Published on July 31, 2024

Night Vision Goggles Have Been Incredible Donor Investment

Your gifts can take flight. Supporting Mercy Flight through Benefis Foundation provides equipment and training for safer rides for patients and flight teams.

Flight Paramedic Christian Lee was 5 years old when Mercy Flight became one of the first air ambulances in Montana to secure night vision goggles in 2004.

With wars in Iraq and Afghanistan to supply, manufacturers had few night vision goggles they could spare for civilian purposes. When Benefis was able to secure some after a delay of more than 300 days, the flight crew was told to expect to get a decade’s use from them.
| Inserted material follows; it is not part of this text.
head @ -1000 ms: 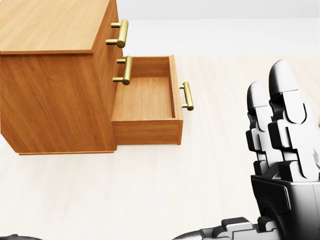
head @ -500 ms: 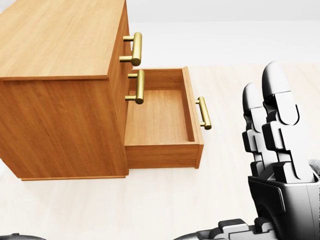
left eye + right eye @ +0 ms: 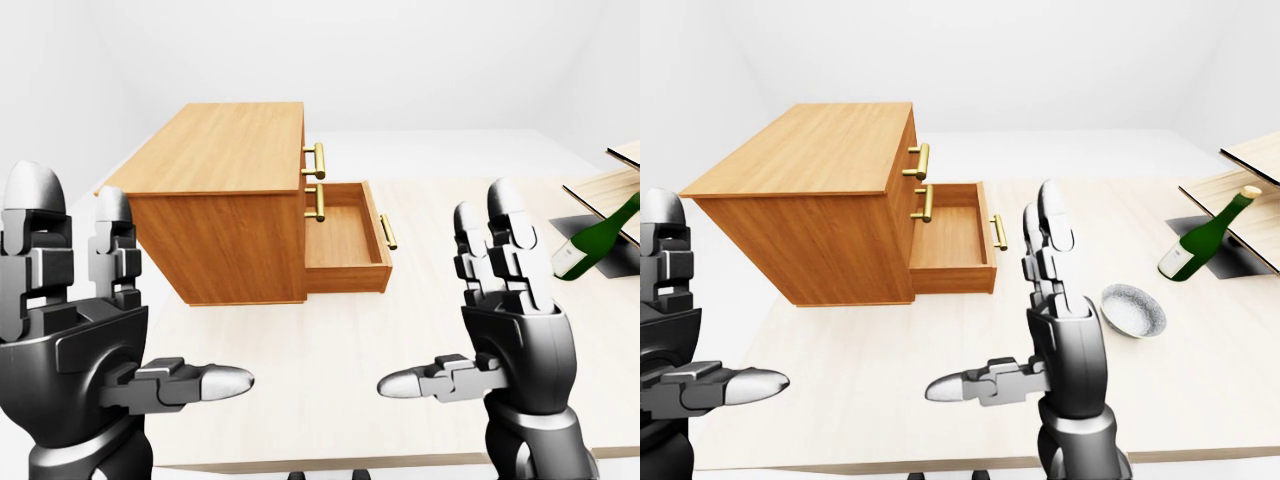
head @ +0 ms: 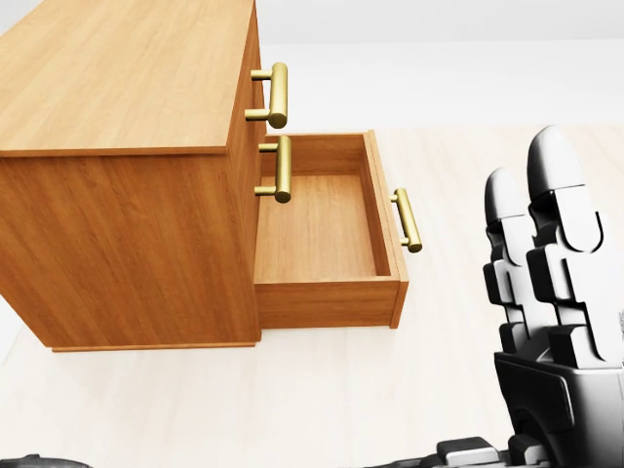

This year, the goggles turned 20 and remain in pristine condition despite constant use.

Donors contributed $36,000 toward the purchase of three sets of goggles.

Flight paramedic Rosie Rosalez remembers when the goggles arrived.

Using them adds “an incredible safety aspect,” he said. “It didn’t change operations, but it made everything we do safer.”

The goggles help the crew find those in need faster. The light of a cellphone or a single cigarette can be enough to spot a scene in the dark with the goggles on.

“People always give landmarks like ‘past the farmhouse with the white roof,’ but from 2,000 feet up, you see a lot of farmhouses,” Rosie said. “These things help bring people in.”

He’s been part of education efforts with rural volunteer fire departments on landing zones, but sometimes they still will be directed to fields with large rocks or powerlines.

“We’ve encountered obstacles that would have been catastrophic if we hadn’t had the goggles,” he said. “These come in very handy.”

The pilot wears one set of goggles and at least one member of the flight crew wears another set, flight nurse Anna Pradere explained. They make landing outside an airport, such as at a car wreck, “feel safer.”

Mercy Flight can’t accept a mission unless they can perform it without goggles, but the goggles add a layer of safety in darkness, rain, and fog, said Scott Schandelson, manager of Benefis Mercy Flight.

The helicopter used to carry heavy-duty search lights instead. Sometimes the light was so hot it set grass on fire when the helicopter landed. The goggles also mean less weight on the helicopter.

The goggles are used constantly and across shifts, but Mercy Flight has been “good stewards” of these resources donors provided, Scott said. “We appreciate what they make possible for us and the people we serve.”